I took a deep breath and swallowed easily. What a lovely feeling! I couldn’t imagine how long it had been since I had been swallowing so easily but I had a feeling it had been quite a while. I sat up and noticed my husband dozing in the chair beside my hospital bed and love for him filled me up until it forced some tears out of my eyes. I wondered how long he had been sitting there while I was lying in bed.
I didn’t find out until much later that he had been with me the entire time I had spent in that bed and in the hospital. He had called the front desk at the hotel when I passed out, drove to the hospital after loading up the truck with all our stuff, waited while they worked on me, then spent the next few months waiting for me to recover. Days, weeks, months, he waited patiently for me to finally wake up, remember where I was and what was going on, and then gingerly took me home after I finally remembered everything up to the point where I passed out.

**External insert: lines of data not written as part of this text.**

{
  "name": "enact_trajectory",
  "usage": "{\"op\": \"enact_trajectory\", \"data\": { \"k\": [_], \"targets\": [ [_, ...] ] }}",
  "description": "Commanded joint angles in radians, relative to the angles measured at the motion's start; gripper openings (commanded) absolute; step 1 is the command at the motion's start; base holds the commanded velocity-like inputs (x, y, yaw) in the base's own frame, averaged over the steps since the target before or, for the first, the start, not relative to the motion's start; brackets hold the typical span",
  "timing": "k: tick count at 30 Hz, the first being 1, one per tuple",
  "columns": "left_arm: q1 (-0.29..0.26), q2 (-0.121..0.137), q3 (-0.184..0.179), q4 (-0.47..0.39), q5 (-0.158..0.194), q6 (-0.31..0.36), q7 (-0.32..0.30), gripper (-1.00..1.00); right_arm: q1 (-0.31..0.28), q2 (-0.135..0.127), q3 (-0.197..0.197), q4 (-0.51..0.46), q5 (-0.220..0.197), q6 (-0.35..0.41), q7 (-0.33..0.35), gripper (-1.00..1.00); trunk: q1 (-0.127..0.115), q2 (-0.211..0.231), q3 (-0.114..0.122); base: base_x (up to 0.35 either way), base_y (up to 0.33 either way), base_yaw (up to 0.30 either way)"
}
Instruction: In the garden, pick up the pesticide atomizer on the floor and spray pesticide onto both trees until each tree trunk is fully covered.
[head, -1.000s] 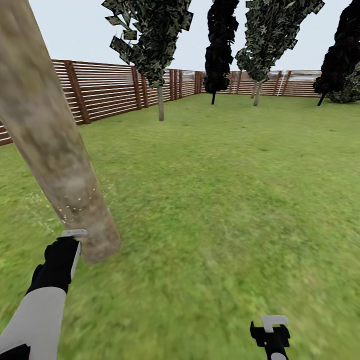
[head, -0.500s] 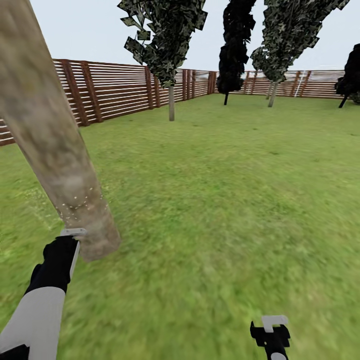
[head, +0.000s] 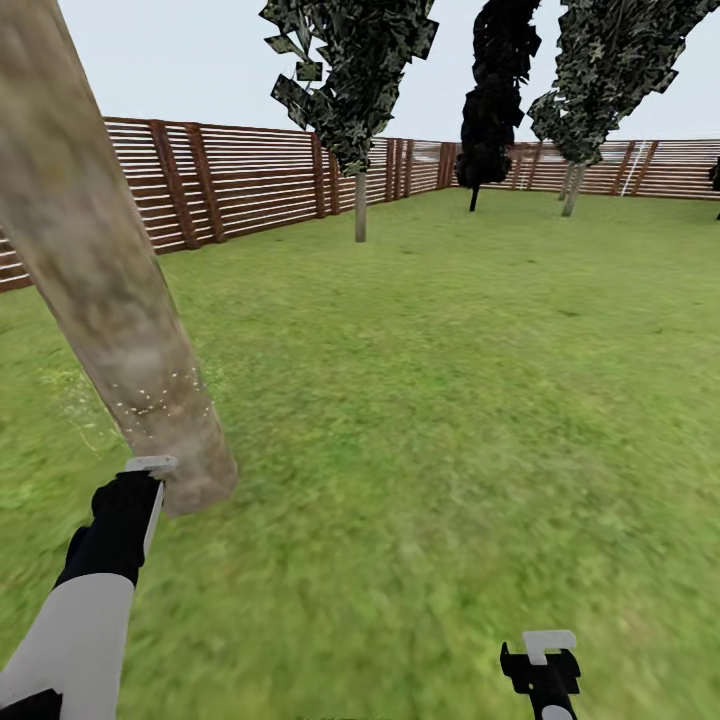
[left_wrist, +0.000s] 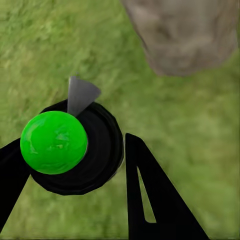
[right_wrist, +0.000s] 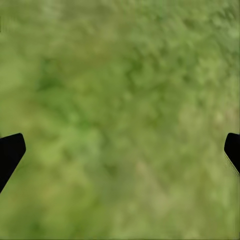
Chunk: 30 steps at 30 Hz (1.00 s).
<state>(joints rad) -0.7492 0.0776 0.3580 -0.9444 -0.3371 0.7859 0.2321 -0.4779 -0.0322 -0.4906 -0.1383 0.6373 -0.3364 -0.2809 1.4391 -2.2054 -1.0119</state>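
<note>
The pesticide atomizer (left_wrist: 70, 150) is a black bottle with a glossy green cap and a grey nozzle (head: 150, 465). My left gripper (head: 135, 492) is shut on it, black fingers (left_wrist: 147, 195) on either side. The nozzle sits right at the base of the near tree trunk (head: 110, 290), a thick grey-brown column with white specks low down (head: 160, 402). The same trunk's foot (left_wrist: 185, 35) appears in the left wrist view. A second tree (head: 360, 205) stands far back by the fence. My right gripper (head: 540, 665) hangs open over bare grass (right_wrist: 120, 125).
A brown slatted fence (head: 240, 180) rings the lawn. A narrow black tree (head: 490, 100) and another mottled tree (head: 573, 190) stand at the far end. Wide grass (head: 450, 400) stretches ahead and to the right.
The whole head picture has slid right, so the camera has turned left a little. Both arms keep their places, and the specks on the near trunk sit slightly higher.
</note>
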Motion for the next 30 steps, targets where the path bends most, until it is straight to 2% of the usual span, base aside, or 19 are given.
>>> {"op": "enact_trajectory", "data": {
  "k": [1, 7, 18, 30],
  "targets": [
    [-0.001, -0.001, -0.003, -0.001, 0.001, 0.004, 0.003, -1.0, -0.001, 0.0, -0.008, 0.002, 0.011, -0.004, -0.003, 1.0, 0.0, 0.0, -0.001, -0.01, -0.274, 0.275],
    [-0.001, -0.005, -0.002, -0.001, 0.001, 0.004, 0.003, -1.0, -0.001, 0.0, -0.008, 0.002, 0.011, -0.004, -0.002, 1.0, 0.0, 0.0, -0.001, 0.079, -0.265, 0.24],
    [-0.002, -0.006, -0.001, -0.001, 0.001, 0.004, 0.002, -1.0, -0.001, 0.0, -0.008, 0.002, 0.01, -0.004, -0.003, 1.0, 0.0, 0.0, -0.001, 0.222, -0.207, 0.031],
    [-0.002, -0.005, -0.004, -0.001, 0.001, 0.004, 0.001, -1.0, -0.001, 0.0, -0.008, 0.002, 0.01, -0.004, -0.003, 1.0, 0.0, 0.0, -0.001, 0.213, -0.208, 0.265]
  ]
}}
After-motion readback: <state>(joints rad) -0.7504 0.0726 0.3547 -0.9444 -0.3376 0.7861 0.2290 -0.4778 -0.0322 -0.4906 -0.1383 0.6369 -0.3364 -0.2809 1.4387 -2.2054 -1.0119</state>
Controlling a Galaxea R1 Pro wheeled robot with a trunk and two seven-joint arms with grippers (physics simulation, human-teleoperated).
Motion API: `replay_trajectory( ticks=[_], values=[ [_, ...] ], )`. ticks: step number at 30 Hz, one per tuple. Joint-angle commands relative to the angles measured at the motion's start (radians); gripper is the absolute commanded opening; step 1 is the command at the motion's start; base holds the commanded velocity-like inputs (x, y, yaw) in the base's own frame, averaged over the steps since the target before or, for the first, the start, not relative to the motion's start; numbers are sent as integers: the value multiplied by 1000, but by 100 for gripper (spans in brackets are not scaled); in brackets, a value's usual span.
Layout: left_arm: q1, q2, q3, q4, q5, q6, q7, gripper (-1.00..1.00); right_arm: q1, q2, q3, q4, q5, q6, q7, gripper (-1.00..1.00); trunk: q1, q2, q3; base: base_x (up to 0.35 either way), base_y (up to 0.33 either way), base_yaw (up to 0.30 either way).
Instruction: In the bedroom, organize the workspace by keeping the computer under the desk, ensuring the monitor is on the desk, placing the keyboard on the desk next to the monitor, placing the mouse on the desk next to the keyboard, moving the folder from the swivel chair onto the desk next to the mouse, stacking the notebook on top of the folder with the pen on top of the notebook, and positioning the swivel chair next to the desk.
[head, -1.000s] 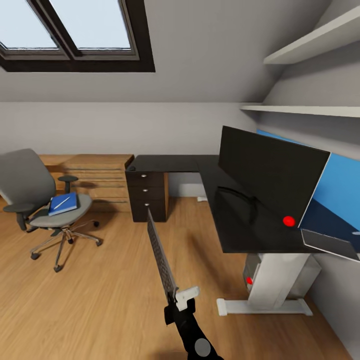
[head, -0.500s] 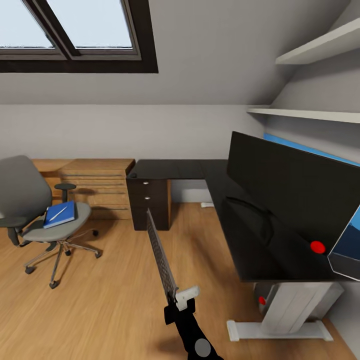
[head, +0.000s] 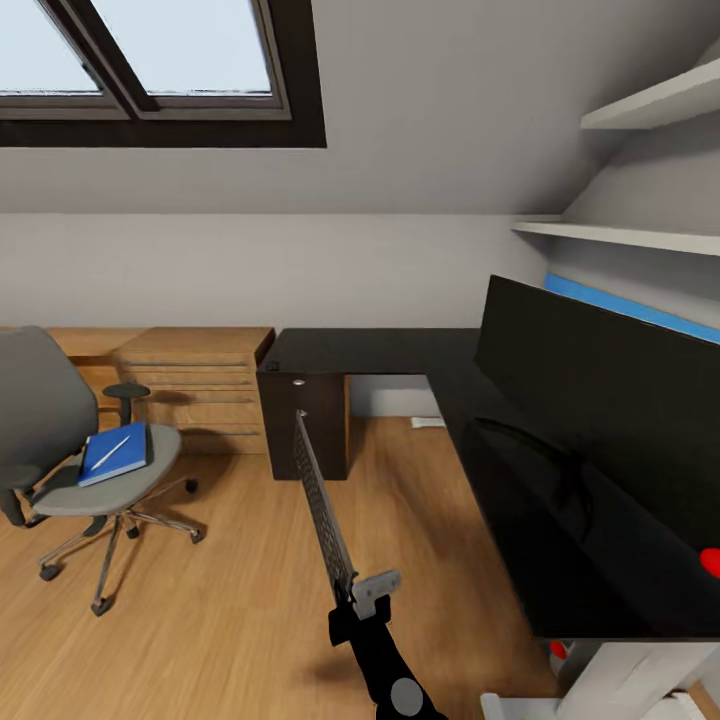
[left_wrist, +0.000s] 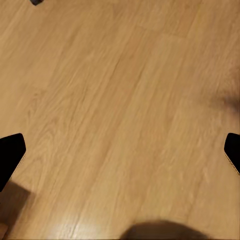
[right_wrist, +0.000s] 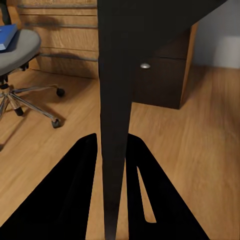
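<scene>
Dark grey, black-keyed slim keyboard (head: 322, 506) on edge, pinched in the right pincer (head: 362, 597); left pincer (left_wrist: 120, 155) spread.

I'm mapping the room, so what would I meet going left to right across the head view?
Swivel chair with the folder on its seat → wooden drawers → held keyboard → monitor on the desk.
</scene>
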Motion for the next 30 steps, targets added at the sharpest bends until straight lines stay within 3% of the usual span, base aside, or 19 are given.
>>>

I was shocked that so much time had passed – 5 months had slipped by in the blink of an eye – and I had lost a ton of weight. Not the best way to lose weight though. I was down to what I had weighed right before I got pregnant and that was years ago! I didn’t remember anything about the time I was out of it. Who had come to see me, getting up out of bed to walk and get exercise, every little thing that happened every day.
I looked at the pictures Tom had taken and had no memory of any of those events. My wonderful family, my children, and friends had been to vist numerous times, brought me presents, stayed to visit and talk, and then returned to visit again and again. I had no memory of any of their visits but I appreciate every one. How could I not?
They actually loved me and appreciated me so much that they came to the hospital again and again while I was in there to let me know how much they appreciated me and were waiting for me to get better and come home. Once I was actually home and comfortable, they came to visit, to bring me treats, to talk and visit, and to just enjoy being together. It was the best part of coming home.
Having all my family and friends excited about me being there.